Politik Berbahaya Bagi Anak-anak

Ketika ada orang partai masih ngomong bahwa presiden harus tunduk pada partai politik (asalnya), alamat rakyat akan dibodohi lagi, sekali pun mereka selalu bilang rakyat sekarang sudah cerdas.
Padahal, secara moral politik, mestinya sebagaimana dikatakan John Fitzgerald Kennedy; Ketika tugas negara dimulai, maka kepatuhan pada partai politik haruslah berakhir. Artinya pula, jangan ulangi kebodohan masa lalu, siapapun kalian yang mau jadi presiden. Kalau ARB jadi presiden, mestinya jangan hanya berkhidmat pada Golkar, begitu juga misalnya Prabowo pada Gerindra, Jokowi pada PDIP, Rhoma Irama pada isteri-isterinya, dan lain sebagainya.
Mulai Pemilu 2004 kita memilih langsung presiden, tetapi mulai Pemilu 2014 kita lihat bagaimana SBY selaku presiden, ketua umum partai peserta pemilu, dan jurkamnas. Sementara dengan kualitas lembaga KPU dan Bawaslu yang mediocre, kita tak bisa berharap banyak soal kualitas pemilu. Mereka hanya mengawasi yang di bawah, tetapi sejak sistem dan aturannya, mereka pula yang menciptakan banyak lubang abuse of power dan abuse of media.
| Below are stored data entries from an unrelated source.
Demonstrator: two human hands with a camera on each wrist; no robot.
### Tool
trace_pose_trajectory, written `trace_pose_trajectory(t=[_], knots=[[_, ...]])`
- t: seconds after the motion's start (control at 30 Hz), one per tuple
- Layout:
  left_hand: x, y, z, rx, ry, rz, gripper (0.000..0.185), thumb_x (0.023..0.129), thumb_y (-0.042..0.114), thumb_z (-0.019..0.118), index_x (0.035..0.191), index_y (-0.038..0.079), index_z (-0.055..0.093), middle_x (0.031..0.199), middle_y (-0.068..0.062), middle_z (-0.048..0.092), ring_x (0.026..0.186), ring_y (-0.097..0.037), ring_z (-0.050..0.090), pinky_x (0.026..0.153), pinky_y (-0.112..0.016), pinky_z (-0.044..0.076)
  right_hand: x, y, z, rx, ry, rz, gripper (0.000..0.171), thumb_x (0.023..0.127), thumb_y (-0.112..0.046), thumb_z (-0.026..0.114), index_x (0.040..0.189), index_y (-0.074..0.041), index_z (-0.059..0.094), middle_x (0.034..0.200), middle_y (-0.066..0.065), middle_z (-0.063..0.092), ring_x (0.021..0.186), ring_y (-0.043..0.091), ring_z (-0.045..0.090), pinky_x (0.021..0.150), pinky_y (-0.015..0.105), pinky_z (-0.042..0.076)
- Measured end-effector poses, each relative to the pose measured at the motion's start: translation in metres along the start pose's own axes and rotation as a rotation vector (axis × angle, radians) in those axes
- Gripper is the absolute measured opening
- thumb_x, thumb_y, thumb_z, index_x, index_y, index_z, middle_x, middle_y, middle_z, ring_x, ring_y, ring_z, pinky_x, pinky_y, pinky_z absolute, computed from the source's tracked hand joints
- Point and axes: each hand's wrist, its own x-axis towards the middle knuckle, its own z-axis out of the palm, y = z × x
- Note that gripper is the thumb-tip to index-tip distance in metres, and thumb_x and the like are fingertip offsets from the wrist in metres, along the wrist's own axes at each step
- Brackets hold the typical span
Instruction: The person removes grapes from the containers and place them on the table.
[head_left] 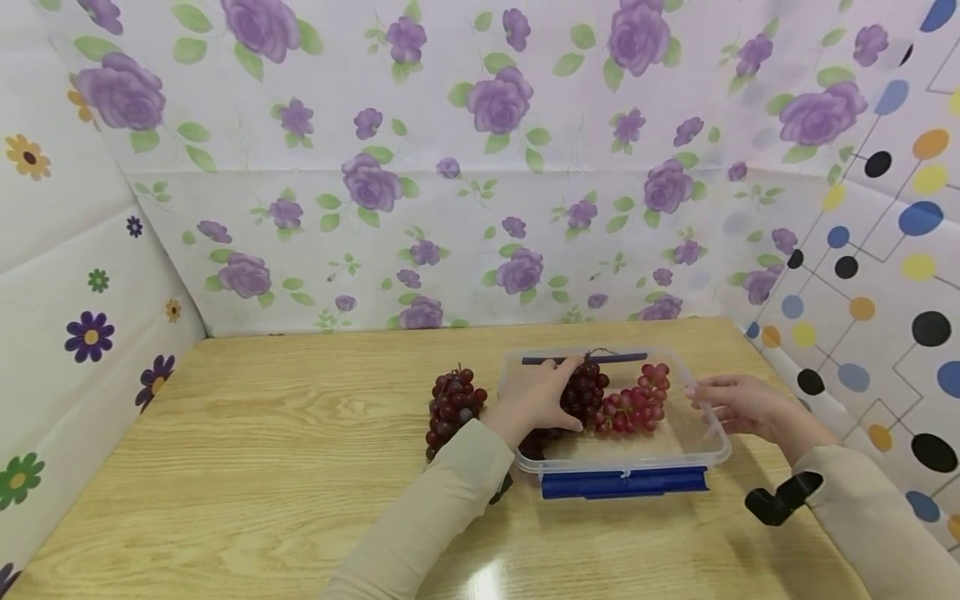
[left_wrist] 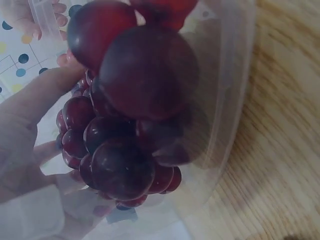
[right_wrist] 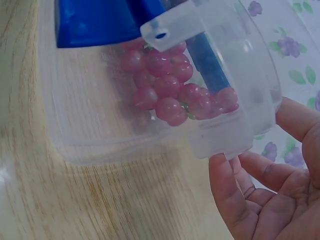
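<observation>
A dark, glossy grape bunch (head_left: 581, 396) is gripped by the left hand (head_left: 534, 400) inside the clear box (head_left: 705, 454), its round, deep-red grapes tightly packed. A paler pink-red bunch (head_left: 636, 404) lies just beside it. The box's right rim is touched by the relaxed, uncurled fingers of the right hand (head_left: 738, 402). A third bunch (head_left: 452, 406) rests on the table (head_left: 262, 450).
</observation>
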Motion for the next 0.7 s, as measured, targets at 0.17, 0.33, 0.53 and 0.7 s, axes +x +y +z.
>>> trace_pose_trajectory(t=[0.17,0.33,0.53,0.7], knots=[[-0.0005,0.0007,0.0003,0.004,0.001,-0.001,0.102,0.073,0.049,0.079,0.152,0.027,0.017,0.136,-0.007,0.052,0.100,-0.019,0.063,0.073,-0.031,0.052,-0.0012,0.0012,-0.0007,-0.006,-0.004,-0.009,0.064,0.095,-0.033,0.057,0.135,0.012,0.037,0.102,0.005,0.064,0.084,0.018,0.067,0.075,0.034,0.057],[-0.0027,0.0015,-0.0008,-0.047,0.000,-0.019,0.102,0.072,0.043,0.081,0.151,0.023,0.020,0.139,-0.009,0.050,0.109,-0.022,0.060,0.083,-0.035,0.052,-0.0022,0.0028,-0.0011,0.024,-0.027,-0.018,0.064,0.096,-0.030,0.056,0.137,0.014,0.034,0.105,0.007,0.063,0.084,0.016,0.067,0.076,0.033,0.057],[-0.0033,0.0015,-0.0010,-0.086,0.003,-0.027,0.100,0.071,0.041,0.082,0.150,0.017,0.024,0.139,-0.009,0.050,0.113,-0.023,0.058,0.088,-0.036,0.052,-0.0019,0.0049,-0.0021,0.041,-0.055,-0.020,0.066,0.097,-0.030,0.054,0.139,0.014,0.029,0.111,0.010,0.062,0.084,0.014,0.067,0.078,0.032,0.056],[-0.0014,0.0005,0.0000,-0.116,0.000,-0.036,0.097,0.071,0.039,0.083,0.147,0.011,0.029,0.137,-0.009,0.052,0.114,-0.022,0.058,0.091,-0.035,0.051,0.0005,0.0060,-0.0037,0.023,-0.063,-0.028,0.069,0.098,-0.030,0.052,0.141,0.016,0.025,0.125,0.024,0.054,0.087,0.015,0.067,0.080,0.032,0.056]])
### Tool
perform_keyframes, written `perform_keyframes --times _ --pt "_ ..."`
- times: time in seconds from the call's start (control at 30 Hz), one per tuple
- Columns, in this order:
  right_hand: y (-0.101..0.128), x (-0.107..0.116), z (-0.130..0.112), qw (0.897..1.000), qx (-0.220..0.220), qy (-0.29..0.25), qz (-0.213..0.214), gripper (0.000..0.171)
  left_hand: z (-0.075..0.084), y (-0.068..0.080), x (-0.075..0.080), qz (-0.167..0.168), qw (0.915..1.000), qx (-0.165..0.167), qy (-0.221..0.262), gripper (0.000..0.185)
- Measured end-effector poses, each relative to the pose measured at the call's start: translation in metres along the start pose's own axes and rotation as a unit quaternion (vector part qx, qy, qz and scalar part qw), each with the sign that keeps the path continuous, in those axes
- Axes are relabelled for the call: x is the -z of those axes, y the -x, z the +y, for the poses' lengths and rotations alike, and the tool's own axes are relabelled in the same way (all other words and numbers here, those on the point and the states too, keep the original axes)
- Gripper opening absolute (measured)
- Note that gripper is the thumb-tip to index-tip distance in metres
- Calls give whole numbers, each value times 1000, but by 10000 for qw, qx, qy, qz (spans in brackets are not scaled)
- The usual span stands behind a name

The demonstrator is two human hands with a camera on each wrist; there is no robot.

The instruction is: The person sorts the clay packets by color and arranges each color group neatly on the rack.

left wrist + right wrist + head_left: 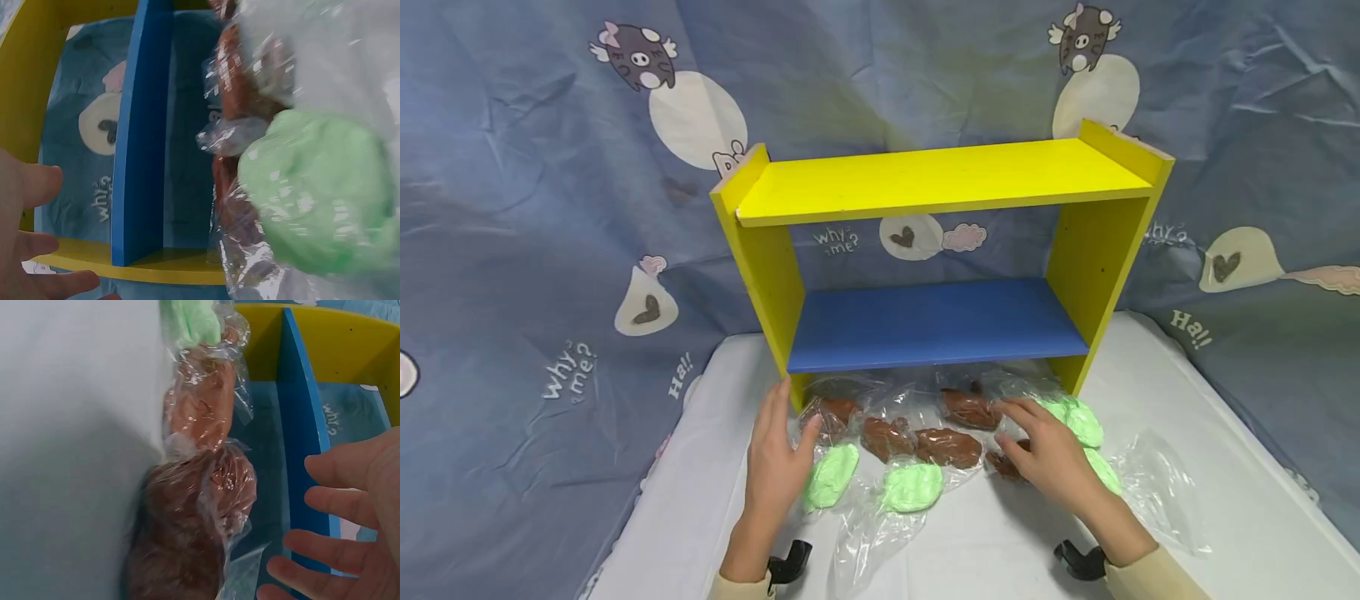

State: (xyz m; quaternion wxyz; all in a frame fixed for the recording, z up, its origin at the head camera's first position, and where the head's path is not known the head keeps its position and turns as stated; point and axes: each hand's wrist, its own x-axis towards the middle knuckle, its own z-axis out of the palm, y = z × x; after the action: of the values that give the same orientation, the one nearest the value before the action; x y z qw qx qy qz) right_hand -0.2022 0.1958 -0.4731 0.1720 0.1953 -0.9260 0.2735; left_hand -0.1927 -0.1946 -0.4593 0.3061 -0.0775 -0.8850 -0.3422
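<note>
My left hand (775, 460) is held over the left end of a row of bagged lumps, its fingers spread and holding nothing. Close beside it are a brown lump (831, 417) in clear plastic and a light green lump (832, 477). Over the row's right end hovers my right hand (1051, 454), also spread and without anything in its grasp. It partly covers a brown lump (1006, 467). Between the hands lie more brown lumps (949, 448) and a green lump (319, 194), wrapped in shiny clear plastic. Whether the right fingertips touch any bag I cannot tell.
A small shelf with yellow sides and top (940, 177) and a blue middle board (936, 323) stands behind the bags on a white-covered table (715, 467). Green lumps (1081, 423) and a loose clear bag (1161, 492) lie at the right. Patterned blue cloth (550, 208) hangs behind.
</note>
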Motion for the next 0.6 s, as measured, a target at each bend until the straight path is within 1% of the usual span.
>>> perform_keyframes --times 0.07,0.17,0.3,0.4,0.47,0.6 --pt "-8 -2 1 9998 -80 -135 -82 39 -4 -9 -3 150 9997 94 143 71" --pt "-20 -7 5 9996 -48 -265 -107 36 -7 -19 -6 380 9984 299 307 68" --pt "-31 -13 12 9996 67 -259 -73 37 -11 -27 -11 779 9943 559 474 63" --pt "-36 -15 17 9997 34 -232 -95 39 -14 -34 -15 1051 9901 732 582 59" --pt "-41 -16 19 9997 -9 -209 -119 39 -15 -40 -16 1208 9874 792 648 57" --pt "-47 -20 24 9996 -115 -72 -260 40 -18 -51 -20 1445 9823 772 908 54"
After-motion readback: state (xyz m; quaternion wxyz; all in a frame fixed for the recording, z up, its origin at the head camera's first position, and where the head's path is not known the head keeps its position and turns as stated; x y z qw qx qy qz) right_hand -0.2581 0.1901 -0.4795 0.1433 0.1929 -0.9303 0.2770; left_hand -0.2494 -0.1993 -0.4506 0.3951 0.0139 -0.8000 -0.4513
Belum lagi yang namanya sosialisasi hanya di media massa. Sementara bayangkanlah bagaimana bingungnya para manula memilih partai dan calegnya. Perbandingan jumlah calon dan kursi yang tidak rasional, juga salah satu bukti, bagaimana KPU sendiri tidak pernah serius dengan data dan riset. Money politics akan tetap jadi soal pula jika KPU dan Bawaslu masih dalam tekanan partai politik dan tidak independen.
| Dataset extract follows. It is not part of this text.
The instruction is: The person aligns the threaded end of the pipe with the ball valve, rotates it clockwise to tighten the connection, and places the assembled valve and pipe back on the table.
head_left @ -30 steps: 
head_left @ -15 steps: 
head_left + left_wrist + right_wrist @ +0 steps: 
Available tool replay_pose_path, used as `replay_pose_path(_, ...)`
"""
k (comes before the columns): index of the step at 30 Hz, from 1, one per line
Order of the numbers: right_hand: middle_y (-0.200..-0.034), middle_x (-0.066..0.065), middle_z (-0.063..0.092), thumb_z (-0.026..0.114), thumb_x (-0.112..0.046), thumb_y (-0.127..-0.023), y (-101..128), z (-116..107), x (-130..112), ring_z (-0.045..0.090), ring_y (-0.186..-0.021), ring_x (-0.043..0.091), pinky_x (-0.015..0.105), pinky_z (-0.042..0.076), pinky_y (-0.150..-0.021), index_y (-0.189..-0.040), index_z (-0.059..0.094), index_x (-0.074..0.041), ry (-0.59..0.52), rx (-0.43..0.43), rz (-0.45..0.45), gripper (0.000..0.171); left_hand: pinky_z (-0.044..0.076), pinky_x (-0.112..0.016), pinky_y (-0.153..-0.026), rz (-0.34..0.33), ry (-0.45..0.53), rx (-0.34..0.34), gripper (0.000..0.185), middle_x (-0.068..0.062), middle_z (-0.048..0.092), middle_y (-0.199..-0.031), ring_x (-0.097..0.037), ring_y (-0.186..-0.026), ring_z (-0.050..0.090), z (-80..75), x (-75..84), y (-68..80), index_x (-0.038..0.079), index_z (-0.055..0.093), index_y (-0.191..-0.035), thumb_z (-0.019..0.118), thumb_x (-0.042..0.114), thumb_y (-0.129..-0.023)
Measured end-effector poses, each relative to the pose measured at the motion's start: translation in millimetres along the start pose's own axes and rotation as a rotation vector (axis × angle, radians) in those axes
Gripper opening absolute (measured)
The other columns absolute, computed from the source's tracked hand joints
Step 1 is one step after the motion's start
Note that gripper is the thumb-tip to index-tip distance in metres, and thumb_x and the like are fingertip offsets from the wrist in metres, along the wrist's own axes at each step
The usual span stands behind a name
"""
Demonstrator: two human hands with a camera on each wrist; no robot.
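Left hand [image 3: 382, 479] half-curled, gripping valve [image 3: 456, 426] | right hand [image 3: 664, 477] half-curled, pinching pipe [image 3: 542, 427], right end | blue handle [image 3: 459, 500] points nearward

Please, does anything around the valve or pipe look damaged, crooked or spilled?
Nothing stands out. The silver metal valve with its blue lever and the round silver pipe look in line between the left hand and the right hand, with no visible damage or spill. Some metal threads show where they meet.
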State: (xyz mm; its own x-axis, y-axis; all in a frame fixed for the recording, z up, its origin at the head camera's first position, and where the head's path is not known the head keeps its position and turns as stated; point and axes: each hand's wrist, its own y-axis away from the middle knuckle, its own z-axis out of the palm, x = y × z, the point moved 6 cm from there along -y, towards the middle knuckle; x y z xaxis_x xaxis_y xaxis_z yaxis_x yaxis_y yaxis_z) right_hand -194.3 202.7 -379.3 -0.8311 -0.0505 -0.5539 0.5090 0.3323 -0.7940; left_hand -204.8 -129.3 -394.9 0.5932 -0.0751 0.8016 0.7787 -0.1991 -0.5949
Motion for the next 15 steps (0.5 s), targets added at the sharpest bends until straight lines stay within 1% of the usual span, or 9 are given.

Dulu saya selalu mengajak anak saya yang ketika itu masih kecl, untuk nonton kampanye. Tapi sejak banyak omong kosong dan goyang dangdut, saya menilai parpol itu memang anjrit. Dan karena itu setuju saja ketika KPU melarang kita membawa anak kecil ke kampanye, karena politik yang tidak mutu memang berbahaya. Dan itu juga sekaligus tak adanya kemajuan kinerja KPU dari tahun ke tahun. Wong mereka membedakan golput dengan boycott saja tidak tahu.